Bunun için Kürtlere “oyalama taktiği” uygulanacak.
“Seçimden sonra çözeceğiz” denecek, ama Kürt sorunu çözülmeyecek.
Amaç sadece bir beş yıl daha kazanmak.
Erdoğan da biliyor ki bu beş yıl içinde sağlığı daha da kötüleşecek.
Zaten şu an bile yürümekte zorluk çekiyor.
Pek çok hastalığının dışında ilerleyen bir de Parkinsonizm hastalığı var.
Bu da hareketlerini ciddi etkiliyor.
O yüzden seçimden sonra mecburen “sağlık gerekçesiyle” fiilen çekilip,
yerine Bilal Erdoğan’ı Cumhurbaşkanı Yardımcısı olarak bırakmayı planlıyor.
Yani koltuğu şimdiden oğluna devretmenin zemini hazırlanıyor.
Bilal üzerinden yattığı yerden ülkeyi yönetmek istiyor.
Planı açıkça hanedanlık.
Çünkü başka çaresi yok.
Ama sorun şu:
O koltuk bir kurtlar sofrası.
Ve Erdoğan da farkında: Bilal bu sofrada kolay lokma olur.

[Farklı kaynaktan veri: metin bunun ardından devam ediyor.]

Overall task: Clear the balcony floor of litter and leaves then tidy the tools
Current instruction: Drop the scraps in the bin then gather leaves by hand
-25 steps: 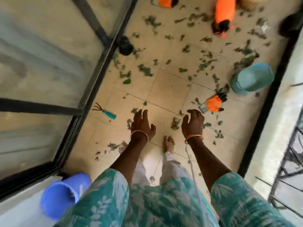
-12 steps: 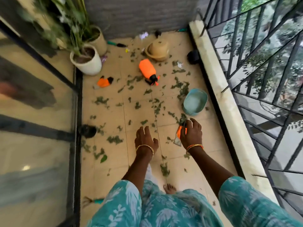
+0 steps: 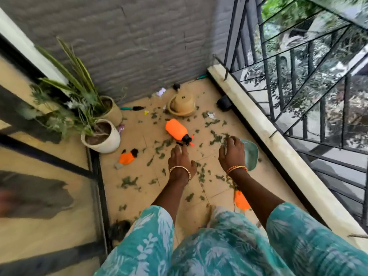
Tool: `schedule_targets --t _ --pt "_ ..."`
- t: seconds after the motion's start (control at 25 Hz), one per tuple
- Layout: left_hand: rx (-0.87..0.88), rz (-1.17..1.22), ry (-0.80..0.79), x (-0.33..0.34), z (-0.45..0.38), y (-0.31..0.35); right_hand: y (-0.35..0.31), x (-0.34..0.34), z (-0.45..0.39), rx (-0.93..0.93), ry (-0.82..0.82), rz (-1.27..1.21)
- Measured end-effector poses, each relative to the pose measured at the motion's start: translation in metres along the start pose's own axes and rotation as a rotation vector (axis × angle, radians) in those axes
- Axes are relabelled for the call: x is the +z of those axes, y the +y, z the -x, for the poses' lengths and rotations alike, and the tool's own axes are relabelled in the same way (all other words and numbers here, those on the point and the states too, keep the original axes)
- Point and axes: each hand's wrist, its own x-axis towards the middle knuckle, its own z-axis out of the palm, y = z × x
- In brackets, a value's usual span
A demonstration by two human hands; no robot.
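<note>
Green leaves (image 3: 129, 181) scattered across the tiled balcony floor (image 3: 139, 140), thickest ahead of and between both hands, more strewn behind the wrists. Left hand (image 3: 180, 162) held out palm down above the tiles, fingers straight and relaxed, gripping nothing. Right hand (image 3: 232, 154) also palm down, fingers loosely bent, holding nothing clearly visible; fingertips overlapped the near rim of a teal pot (image 3: 251, 154) tipped on its side, contact impossible to judge. Just ahead of the left fingertips, an orange spray bottle (image 3: 176, 129) lying flat, black nozzle pointing toward the hands. Left of the left hand, a small orange tool (image 3: 126, 158) with a black end on the floor; behind the right wrist, another orange object (image 3: 241, 201), partly hidden by the forearm. Farther ahead, an overturned tan pot (image 3: 182, 105) near the grey wall (image 3: 129, 46), a teal-handled tool (image 3: 130, 108) beside it, scraps of white litter (image 3: 161, 92) nearby. Far left of the hands, a white planter (image 3: 103, 139) and a second planter (image 3: 113, 110) with long-leaved plants. Right of the right hand, a pale ledge (image 3: 278, 148) under a black railing (image 3: 298, 76).
</note>
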Motion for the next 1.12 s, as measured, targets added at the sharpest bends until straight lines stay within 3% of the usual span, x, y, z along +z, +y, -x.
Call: schedule_targets --t 0.28,0.52,0.84,1.12 --pt "0.116 0.033 -0.049 -0.046 -0.130 0.025 -0.026 0.008 -0.135 0.056 0.074 0.001" --pt "0.114 0.077 -0.018 -0.092 -0.241 0.048 -0.054 0.017 -0.249 0.096 0.084 -0.014" --pt "0.107 0.039 -0.097 -0.116 -0.388 0.063 -0.062 0.055 -0.376 0.105 0.049 -0.002" --pt "0.127 -0.012 -0.206 -0.121 -0.526 0.061 -0.043 0.112 -0.475 0.305 0.018 0.022"
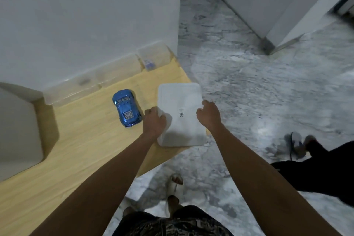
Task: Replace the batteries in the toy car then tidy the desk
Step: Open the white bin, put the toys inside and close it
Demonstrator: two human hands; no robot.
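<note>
Here your two hands bracket a white lidded box at the right-hand end of the wooden counter, and that two-sided hold reads as a way to keep a broad, flat thing level while you carry or set it. Your left hand curls over the box's left edge with its grip clamped on the rim, fingers wrapped round it; your right hand does the same on the right edge, fingers bent down over the side. The box overhangs the counter's corner toward the marble floor, so whether it rests on the wood or hangs in your hold cannot be told. A small printed code sits near the middle of its lid. Just beside your left hand, apart from the box, the toy car stands on the counter on its wheels, nose pointing away from you: glossy blue, with a pale panel showing through the rear deck. Its upright pose suggests the battery work is done and you are now tidying. Farther back, clear plastic bins line the wall, probably where loose things belong.
</note>
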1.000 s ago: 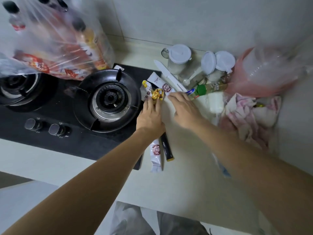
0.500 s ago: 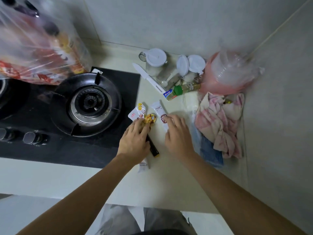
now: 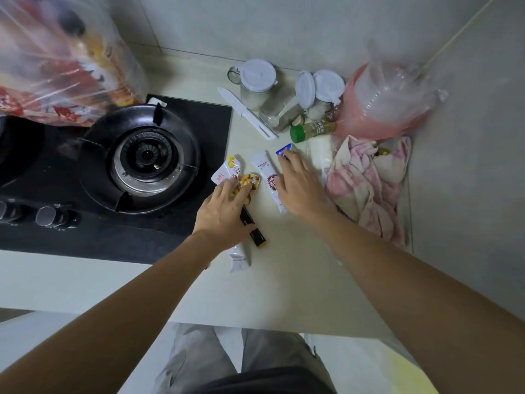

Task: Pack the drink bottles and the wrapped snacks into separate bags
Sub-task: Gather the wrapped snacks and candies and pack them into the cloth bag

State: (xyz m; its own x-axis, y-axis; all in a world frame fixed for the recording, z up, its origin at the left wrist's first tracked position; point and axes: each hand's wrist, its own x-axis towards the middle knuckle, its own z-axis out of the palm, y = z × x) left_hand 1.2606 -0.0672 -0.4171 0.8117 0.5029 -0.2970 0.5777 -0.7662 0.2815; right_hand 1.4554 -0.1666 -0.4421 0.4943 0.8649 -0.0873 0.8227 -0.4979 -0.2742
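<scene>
Several wrapped snacks lie on the pale counter beside the stove. My left hand (image 3: 224, 211) rests flat on them, its fingertips on a yellow snack packet (image 3: 251, 182) and a white-and-red packet (image 3: 224, 173). A black stick wrapper (image 3: 254, 227) and a white wrapper (image 3: 238, 258) stick out from under it. My right hand (image 3: 301, 186) lies with straight fingers over a long white snack wrapper (image 3: 268, 177), fingertips touching a blue-ended packet (image 3: 284, 150). A clear bag holding drink bottles (image 3: 56, 58) stands at the top left, behind the burner.
A black gas stove (image 3: 147, 157) with knobs fills the left. Two lidded jars (image 3: 258, 81), a white knife (image 3: 247, 113), a green-capped spice bottle (image 3: 312, 129), a pink bag of plastic cups (image 3: 383, 103) and a pink cloth (image 3: 366, 177) crowd the back right corner.
My right hand has slid forward along the white wrapper to the blue-ended packet. My left hand stays on the yellow and white-red packets.
</scene>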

Ama dediğim gibi, başka da çaresi yok.
Yani baba, kendi kurtuluşu için oğlunu o kurtlar sofrasının ortasına atıyor.
Peki sonuç?
Sonuç şu: Yazık olacak Bilal’e…
Sonuç: Çöküşün Gölgesi
Erdoğan bugün sadece muhalefetle değil, kendi içindeki kurtlarla da savaşıyor.
İmamoğlu’na, Mansur Yavaş’a, hatta Fidan’a yönelttiği hamlelerin altında bu korku yatıyor.
Kendi sonunu geciktirmek, oğluna alan açmak,
ama aslında kaçınılmaz olan çöküşü ötelemek istiyor.
Yaşlı kurt hâlâ ayakta…
Ama etrafındaki kurtlar çoktan kana susamış durumda.
Gözleri Erdoğan’ın o kudretli koltuğunda.
Ve tarih bize defalarca gösterdi:
Yaşlı kurt düşmeye görsün…
İşte o gün, o kurtlar dönüp liderlerinin boğazına saldırmakta tereddüt etmeyecekler.